Action item :: When the line containing "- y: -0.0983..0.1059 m" is found in the data below, copy it and each line after it through the line containing "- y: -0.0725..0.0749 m", exactly and with no others.

__________

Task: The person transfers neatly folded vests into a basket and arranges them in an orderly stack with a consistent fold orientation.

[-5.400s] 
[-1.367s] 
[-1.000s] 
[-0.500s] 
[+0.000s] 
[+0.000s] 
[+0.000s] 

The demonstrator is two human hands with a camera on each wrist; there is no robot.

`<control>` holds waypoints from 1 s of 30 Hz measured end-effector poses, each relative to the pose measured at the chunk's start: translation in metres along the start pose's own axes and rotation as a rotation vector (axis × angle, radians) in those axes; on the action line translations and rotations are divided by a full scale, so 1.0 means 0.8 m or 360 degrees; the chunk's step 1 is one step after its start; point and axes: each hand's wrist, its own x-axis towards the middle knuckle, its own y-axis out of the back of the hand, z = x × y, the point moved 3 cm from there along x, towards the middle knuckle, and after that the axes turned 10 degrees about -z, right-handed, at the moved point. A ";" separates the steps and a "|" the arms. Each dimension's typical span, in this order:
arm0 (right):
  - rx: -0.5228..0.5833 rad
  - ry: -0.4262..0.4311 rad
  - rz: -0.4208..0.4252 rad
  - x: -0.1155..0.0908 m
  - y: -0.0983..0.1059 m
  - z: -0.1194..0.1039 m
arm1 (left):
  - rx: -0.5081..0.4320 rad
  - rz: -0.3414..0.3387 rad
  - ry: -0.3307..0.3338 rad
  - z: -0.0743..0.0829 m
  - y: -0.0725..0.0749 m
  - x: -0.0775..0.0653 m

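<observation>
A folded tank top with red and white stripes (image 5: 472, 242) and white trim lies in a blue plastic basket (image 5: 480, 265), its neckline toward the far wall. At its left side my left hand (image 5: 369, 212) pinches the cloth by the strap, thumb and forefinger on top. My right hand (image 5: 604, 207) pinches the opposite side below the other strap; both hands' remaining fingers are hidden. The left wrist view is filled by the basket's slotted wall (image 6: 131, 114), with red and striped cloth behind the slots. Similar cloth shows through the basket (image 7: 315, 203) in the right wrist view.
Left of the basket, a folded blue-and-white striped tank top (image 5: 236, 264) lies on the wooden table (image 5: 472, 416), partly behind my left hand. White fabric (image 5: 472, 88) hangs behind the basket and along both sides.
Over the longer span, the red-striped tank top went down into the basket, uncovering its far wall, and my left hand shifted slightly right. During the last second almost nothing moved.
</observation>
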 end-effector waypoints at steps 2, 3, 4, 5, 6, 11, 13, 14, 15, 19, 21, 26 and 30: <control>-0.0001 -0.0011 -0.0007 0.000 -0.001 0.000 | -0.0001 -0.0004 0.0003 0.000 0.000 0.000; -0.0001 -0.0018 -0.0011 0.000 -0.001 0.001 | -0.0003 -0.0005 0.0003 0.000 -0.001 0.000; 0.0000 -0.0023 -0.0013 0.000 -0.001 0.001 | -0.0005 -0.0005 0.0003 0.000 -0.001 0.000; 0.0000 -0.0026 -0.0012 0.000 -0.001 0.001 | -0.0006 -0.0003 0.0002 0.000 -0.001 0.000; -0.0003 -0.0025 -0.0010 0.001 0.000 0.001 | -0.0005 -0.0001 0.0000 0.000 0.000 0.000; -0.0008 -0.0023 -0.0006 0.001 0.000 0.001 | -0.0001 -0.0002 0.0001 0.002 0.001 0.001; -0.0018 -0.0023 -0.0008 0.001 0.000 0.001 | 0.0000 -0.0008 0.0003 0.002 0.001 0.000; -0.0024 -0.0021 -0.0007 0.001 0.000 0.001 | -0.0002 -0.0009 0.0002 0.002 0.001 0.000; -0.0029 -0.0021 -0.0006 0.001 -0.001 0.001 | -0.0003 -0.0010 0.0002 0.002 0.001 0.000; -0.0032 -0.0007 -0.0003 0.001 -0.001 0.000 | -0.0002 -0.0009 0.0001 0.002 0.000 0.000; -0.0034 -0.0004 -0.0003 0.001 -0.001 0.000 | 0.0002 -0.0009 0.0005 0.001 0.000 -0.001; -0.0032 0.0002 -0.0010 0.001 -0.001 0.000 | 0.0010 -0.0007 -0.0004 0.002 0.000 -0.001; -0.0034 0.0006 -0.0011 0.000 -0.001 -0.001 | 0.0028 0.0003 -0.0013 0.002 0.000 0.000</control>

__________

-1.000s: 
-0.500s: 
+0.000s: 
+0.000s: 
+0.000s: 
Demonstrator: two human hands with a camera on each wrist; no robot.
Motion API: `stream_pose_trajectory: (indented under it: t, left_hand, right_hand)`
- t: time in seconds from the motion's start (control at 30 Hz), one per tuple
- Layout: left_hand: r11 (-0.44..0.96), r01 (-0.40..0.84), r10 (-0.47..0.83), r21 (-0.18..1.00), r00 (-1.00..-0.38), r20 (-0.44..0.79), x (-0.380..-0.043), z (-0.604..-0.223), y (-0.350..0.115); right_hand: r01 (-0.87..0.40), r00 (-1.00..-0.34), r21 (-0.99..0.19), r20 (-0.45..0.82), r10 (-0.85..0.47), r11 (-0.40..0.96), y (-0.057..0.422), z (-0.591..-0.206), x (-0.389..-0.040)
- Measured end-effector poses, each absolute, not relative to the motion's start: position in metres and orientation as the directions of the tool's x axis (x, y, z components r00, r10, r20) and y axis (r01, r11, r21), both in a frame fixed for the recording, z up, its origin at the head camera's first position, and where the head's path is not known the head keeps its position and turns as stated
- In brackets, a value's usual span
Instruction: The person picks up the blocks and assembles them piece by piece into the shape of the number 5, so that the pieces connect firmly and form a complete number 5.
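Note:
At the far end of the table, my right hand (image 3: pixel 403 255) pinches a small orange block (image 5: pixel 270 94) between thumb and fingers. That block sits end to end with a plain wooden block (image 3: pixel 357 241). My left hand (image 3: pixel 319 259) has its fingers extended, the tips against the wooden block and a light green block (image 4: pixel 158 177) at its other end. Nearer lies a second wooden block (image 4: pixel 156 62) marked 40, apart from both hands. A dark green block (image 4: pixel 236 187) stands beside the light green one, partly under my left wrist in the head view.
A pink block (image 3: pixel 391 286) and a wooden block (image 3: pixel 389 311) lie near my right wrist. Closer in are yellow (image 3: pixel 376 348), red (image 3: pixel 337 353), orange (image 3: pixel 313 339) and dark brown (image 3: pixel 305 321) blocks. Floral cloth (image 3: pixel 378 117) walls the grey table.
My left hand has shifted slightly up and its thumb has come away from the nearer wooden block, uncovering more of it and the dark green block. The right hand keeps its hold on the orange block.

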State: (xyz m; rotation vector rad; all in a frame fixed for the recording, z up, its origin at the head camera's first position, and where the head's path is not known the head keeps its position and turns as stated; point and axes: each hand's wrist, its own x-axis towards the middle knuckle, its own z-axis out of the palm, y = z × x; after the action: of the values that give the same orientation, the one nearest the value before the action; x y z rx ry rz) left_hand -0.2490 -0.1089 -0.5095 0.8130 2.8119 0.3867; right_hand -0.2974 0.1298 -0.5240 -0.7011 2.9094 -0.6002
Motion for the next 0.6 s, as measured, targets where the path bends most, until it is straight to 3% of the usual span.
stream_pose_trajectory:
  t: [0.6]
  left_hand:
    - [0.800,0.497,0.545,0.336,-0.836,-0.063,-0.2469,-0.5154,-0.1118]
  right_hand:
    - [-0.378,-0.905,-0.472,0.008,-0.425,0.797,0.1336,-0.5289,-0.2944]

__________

Task answer ::
  - y: -0.0983..0.1059 m
  - z: -0.1194..0.1039 m
arm1 (left):
  - rx: -0.5081..0.4320 rad
  - rz: -0.3414..0.3387 rad
  - ry: -0.3307..0.3338 rad
  - z: -0.0743..0.0829 m
  - y: -0.0725..0.0749 m

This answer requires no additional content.